|
Rose Arce was getting her morning coffee at the deli across
the street from her Greenwich Village apartment when she heard an enormous
roar emanating from farther downtown. Pulling her cell phone out of her pocket,
the veteran Cable News Network producer raced toward the chaotic scene at
the World Trade Center. From her cell and pay phones on the path down Sixth
Avenue, she provided some of the first live commentary both on the impact
of the planes into the twin towers of the World Trade Center and the subsequent
collapse of the skyscrapers.
Arthur Santana, a crime reporter at The Washington Post,
was driving to work when he heard radio reports about the deliberate crash
of the jumbo jet into the Pentagon. One of the first journalists on the scene
of the wreckage at the Pentagon, he spent the day in its parking lot and that
night in the inner courtyard, helping rescue workers search for bodies and
befriending those who had lost colleagues and loved ones in the fiery collision.

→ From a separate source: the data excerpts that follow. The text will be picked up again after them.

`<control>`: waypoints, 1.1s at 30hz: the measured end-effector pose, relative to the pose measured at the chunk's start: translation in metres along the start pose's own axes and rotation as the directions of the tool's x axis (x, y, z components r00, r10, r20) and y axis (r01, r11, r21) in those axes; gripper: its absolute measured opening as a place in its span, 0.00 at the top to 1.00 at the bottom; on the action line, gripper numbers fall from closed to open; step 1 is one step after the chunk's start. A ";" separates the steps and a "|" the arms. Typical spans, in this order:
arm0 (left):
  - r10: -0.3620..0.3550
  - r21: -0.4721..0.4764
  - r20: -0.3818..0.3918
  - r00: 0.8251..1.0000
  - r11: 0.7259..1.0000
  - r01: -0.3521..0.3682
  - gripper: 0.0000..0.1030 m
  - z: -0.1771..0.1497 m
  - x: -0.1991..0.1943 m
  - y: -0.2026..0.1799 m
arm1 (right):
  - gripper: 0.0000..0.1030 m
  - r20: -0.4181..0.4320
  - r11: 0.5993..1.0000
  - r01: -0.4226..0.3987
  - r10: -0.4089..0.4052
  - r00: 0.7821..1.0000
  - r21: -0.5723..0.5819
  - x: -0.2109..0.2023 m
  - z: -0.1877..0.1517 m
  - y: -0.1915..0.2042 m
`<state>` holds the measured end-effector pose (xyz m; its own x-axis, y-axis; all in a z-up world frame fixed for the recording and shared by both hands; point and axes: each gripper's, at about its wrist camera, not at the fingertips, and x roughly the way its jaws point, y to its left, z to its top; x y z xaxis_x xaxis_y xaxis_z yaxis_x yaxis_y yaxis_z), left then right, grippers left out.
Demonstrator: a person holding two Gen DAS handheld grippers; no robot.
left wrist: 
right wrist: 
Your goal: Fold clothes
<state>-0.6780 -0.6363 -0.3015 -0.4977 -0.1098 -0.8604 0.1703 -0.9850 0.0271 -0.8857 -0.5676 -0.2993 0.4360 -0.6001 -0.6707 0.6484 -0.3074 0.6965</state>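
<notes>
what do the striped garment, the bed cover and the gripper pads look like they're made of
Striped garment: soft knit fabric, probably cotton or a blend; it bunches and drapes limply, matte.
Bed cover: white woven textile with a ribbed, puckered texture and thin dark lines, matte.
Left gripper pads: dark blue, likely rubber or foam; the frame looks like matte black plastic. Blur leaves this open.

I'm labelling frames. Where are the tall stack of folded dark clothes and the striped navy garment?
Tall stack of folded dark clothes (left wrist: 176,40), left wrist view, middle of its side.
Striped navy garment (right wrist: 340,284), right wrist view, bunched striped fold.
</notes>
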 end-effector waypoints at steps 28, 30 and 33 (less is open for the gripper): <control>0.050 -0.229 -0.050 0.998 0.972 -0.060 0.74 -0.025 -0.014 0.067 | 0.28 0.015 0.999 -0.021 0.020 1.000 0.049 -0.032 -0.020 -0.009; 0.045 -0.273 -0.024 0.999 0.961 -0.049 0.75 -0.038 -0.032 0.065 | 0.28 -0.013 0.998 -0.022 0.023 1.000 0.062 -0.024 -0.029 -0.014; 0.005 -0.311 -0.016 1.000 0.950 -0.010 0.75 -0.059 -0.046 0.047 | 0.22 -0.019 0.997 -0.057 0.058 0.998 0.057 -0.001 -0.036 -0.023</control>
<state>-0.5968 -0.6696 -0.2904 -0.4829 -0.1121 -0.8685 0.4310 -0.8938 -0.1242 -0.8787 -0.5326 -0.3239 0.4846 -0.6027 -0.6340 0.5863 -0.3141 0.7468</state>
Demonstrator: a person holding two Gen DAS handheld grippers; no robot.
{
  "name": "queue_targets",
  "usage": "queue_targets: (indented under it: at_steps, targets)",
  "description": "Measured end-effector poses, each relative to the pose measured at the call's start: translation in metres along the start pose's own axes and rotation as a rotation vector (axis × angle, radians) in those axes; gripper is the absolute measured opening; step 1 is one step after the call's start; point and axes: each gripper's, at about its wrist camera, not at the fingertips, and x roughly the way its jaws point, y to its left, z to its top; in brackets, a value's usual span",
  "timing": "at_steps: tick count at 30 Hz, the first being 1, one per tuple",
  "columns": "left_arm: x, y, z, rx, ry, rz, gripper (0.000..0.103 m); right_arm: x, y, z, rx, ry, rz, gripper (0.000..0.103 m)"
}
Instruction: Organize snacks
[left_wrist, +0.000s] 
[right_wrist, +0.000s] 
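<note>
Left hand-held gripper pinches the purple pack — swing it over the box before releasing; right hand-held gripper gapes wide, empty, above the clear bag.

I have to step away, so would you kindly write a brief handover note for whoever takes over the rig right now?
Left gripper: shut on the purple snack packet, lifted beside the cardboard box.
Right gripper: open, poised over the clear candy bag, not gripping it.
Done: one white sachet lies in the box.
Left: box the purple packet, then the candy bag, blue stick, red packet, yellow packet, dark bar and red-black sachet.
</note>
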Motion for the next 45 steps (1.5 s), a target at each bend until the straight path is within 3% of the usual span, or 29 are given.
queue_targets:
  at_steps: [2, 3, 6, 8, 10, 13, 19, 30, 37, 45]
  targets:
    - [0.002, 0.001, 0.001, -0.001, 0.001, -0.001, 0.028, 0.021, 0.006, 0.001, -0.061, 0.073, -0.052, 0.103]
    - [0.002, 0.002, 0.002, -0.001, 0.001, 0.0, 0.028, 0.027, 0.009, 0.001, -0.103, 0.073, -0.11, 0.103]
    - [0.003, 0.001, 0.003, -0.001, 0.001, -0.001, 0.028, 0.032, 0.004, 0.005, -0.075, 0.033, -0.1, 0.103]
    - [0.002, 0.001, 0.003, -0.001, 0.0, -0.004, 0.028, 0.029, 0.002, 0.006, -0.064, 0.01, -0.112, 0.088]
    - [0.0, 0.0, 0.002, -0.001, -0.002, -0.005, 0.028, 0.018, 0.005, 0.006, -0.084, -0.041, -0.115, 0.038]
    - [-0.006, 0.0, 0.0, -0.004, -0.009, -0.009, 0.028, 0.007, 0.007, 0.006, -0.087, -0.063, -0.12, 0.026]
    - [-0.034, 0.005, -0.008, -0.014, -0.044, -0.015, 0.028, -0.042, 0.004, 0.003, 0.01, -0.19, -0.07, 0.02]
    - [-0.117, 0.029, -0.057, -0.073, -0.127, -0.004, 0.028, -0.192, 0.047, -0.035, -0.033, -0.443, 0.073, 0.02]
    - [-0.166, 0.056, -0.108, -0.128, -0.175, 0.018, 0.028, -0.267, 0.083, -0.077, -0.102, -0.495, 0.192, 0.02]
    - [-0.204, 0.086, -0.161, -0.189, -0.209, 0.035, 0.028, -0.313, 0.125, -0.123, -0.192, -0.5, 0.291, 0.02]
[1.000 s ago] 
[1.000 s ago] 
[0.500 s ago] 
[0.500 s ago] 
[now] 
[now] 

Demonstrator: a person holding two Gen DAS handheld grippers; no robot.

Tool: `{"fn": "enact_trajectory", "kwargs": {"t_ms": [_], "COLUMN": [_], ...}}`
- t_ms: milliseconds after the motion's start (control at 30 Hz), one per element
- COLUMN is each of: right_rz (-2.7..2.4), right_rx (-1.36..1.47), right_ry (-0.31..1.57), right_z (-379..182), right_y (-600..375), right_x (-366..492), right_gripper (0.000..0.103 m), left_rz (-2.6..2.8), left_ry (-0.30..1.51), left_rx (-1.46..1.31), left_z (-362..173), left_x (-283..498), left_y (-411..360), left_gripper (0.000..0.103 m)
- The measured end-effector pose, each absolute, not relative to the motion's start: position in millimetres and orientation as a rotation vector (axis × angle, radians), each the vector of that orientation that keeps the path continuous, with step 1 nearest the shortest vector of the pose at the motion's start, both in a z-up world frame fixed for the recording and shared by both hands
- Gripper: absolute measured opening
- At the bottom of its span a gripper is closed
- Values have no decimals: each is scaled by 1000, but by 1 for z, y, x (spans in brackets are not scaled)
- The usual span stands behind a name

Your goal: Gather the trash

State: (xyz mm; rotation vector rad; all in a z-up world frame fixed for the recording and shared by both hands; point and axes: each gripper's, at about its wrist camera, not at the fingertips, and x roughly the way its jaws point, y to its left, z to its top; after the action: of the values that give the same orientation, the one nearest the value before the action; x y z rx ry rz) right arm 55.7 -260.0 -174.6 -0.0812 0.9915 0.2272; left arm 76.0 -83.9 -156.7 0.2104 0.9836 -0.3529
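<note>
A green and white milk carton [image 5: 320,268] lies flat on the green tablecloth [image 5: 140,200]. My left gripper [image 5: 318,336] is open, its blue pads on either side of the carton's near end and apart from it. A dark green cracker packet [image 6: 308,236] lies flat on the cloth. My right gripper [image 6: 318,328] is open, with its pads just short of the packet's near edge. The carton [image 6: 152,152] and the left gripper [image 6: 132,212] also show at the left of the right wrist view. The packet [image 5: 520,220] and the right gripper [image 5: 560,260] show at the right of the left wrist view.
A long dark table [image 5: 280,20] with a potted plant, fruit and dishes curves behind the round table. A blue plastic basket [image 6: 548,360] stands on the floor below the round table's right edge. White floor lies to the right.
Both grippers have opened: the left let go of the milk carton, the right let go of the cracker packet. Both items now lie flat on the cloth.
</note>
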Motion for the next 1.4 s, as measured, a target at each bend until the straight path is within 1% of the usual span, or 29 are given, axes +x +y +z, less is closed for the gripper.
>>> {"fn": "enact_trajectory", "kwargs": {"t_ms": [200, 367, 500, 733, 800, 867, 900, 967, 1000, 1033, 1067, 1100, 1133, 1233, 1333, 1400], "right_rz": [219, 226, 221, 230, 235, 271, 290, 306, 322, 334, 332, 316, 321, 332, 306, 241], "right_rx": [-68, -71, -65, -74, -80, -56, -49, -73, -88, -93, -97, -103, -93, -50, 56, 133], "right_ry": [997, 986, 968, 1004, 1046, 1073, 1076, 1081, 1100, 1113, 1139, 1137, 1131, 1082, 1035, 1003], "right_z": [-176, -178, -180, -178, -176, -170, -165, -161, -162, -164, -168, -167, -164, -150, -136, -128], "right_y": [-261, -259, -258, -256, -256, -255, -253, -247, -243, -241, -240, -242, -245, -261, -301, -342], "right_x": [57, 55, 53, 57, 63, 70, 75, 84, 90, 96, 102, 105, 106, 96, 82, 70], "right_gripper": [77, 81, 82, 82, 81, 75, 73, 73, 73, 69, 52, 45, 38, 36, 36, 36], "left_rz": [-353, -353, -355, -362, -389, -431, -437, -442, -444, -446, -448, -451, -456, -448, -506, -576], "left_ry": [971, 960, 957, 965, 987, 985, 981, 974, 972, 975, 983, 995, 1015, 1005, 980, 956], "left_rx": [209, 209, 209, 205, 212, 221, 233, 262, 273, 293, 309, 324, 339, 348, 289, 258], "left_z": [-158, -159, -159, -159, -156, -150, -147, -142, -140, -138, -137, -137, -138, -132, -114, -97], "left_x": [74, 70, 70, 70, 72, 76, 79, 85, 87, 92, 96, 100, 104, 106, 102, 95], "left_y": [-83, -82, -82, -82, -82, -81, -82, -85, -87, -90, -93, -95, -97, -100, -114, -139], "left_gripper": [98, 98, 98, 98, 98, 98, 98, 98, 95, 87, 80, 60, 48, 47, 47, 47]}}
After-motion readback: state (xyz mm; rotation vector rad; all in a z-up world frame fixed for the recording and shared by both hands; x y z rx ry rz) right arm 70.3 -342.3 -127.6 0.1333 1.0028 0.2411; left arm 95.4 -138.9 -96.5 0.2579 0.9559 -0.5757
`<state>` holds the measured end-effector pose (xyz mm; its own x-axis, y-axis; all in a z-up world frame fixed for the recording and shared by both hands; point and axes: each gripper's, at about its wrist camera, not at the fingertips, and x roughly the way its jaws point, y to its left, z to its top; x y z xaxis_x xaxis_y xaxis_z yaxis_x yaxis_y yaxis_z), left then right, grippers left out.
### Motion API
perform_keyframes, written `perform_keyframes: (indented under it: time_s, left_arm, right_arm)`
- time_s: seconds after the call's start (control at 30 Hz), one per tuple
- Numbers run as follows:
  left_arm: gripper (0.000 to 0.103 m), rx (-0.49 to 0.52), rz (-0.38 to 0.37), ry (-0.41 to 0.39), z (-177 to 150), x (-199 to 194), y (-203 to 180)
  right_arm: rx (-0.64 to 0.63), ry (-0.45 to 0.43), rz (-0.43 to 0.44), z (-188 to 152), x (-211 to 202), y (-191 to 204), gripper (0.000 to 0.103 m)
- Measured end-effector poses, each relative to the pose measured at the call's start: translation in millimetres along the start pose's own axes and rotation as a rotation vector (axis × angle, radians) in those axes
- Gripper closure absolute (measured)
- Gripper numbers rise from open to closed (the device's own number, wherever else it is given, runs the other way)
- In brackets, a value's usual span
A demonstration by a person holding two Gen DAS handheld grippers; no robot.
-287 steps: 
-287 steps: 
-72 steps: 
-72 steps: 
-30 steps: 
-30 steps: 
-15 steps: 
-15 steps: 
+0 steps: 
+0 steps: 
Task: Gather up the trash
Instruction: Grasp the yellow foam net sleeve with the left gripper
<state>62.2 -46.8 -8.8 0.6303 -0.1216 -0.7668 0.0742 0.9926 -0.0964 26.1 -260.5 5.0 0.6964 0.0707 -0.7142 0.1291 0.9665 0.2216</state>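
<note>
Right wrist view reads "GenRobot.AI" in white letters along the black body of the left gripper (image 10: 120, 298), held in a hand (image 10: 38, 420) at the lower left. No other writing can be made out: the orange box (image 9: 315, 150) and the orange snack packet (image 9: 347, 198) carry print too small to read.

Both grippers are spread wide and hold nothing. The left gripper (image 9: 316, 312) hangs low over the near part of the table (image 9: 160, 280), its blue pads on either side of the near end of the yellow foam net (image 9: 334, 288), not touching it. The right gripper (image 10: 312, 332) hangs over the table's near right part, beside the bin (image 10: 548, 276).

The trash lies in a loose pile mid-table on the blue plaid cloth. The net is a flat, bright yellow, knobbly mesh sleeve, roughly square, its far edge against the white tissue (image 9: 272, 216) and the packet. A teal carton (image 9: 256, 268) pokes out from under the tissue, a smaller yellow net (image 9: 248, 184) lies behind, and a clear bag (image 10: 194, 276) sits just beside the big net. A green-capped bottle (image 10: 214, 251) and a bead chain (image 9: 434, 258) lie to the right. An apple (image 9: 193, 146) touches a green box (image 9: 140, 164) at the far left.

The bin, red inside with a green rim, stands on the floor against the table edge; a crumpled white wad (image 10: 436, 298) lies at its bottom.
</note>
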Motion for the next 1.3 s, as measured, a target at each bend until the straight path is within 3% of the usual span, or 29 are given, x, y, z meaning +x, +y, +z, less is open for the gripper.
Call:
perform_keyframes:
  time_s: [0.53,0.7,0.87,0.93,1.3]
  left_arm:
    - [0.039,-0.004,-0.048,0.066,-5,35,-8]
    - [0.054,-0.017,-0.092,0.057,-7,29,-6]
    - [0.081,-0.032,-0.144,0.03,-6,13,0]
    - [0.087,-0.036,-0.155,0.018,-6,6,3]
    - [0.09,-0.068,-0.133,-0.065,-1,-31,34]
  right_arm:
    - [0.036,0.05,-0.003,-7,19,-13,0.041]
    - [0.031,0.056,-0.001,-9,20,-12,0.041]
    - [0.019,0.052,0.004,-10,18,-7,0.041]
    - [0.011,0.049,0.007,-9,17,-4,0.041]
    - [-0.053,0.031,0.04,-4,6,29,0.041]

As David Handschuh drove along the West Side Highway to
the 9:30 a.m. graduate photojournalism class he teaches at New York University,
he noticed smoke billowing from lower Manhattan. He called the nearby offices
of the New York Daily News, where he is a staff photographer, and
headed toward the World Trade Center. There he photographed the previously
unimaginable, even for a veteran chronicler of horror: falling debris, flaming
buildings, body parts, images that to this day he has never shown another
human being. As a second plane slammed into the north tower, he snapped a
shot he still does not remember taking. As the first tower collapsed, a thunderous
wave of hot gravel and glass catapulted Handschuh an entire city block, trapping
him under a car. After rescue workers carried his unconscious body to safety,
he became trapped again in a deli as the second tower came down. Handschuh,
who broke his leg, was evacuated across the Hudson. He spent the rest of the
fall and winter recuperating from both the physical and emotional wounds he
sustained. His only regret: he had relinquished his camera in the chaos.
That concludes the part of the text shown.